# FASHION magazine critique



## Ingrid (Jul 14, 2010)

OMG I am super excited. I am planning to apply for an internship with FASHION magazine Canada for their beauty section. I was told to write a 200 word critique on their last issue. Do you guys have any ideas? if you are a magazine reader, are there anything that you hate about magazines? I was thinking of criticizing the over-loaded ads they have on the first few pages of the magazine, but many hopefuls probably already have done that and I want my piece to be unique. Another one I was thinking of is criticizing the cover model's eye makeup since I am applying under beauty. Any of you have any ideas?
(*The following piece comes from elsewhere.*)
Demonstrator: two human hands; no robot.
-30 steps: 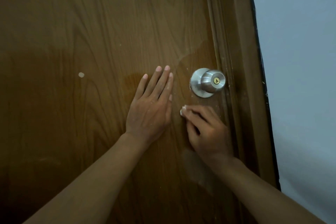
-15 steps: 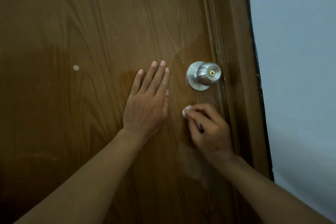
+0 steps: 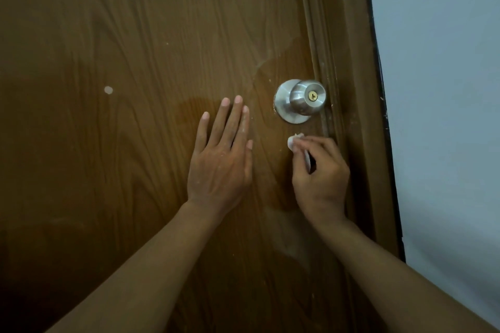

I am scared that this opportunity would slip away.


----------



## kayleigh83 (Jul 18, 2010)

I would maybe criticize the overly simple "get this look" instructions you usually see in magazines. Anyone who does makeup even just on themselves can tell that they're not getting the whole story when the instructions are something like "sweep a shimmery beige shade across the whole lid!" and you just KNOW that there are obviously crease shades, highlight shades... etc. I'm not asking for an essay, but for all the help those things usually give I'm better off just trying to figure it out on my own!


----------



## rebecca1010 (Mar 13, 2012)

Hey, i was just wondering if you ever did complete this application, or get the internship? I am applying for this summer, and looking for the same beauty position as you were and i would love any advice you have to offer!! 

Thanks,

Rebecca


----------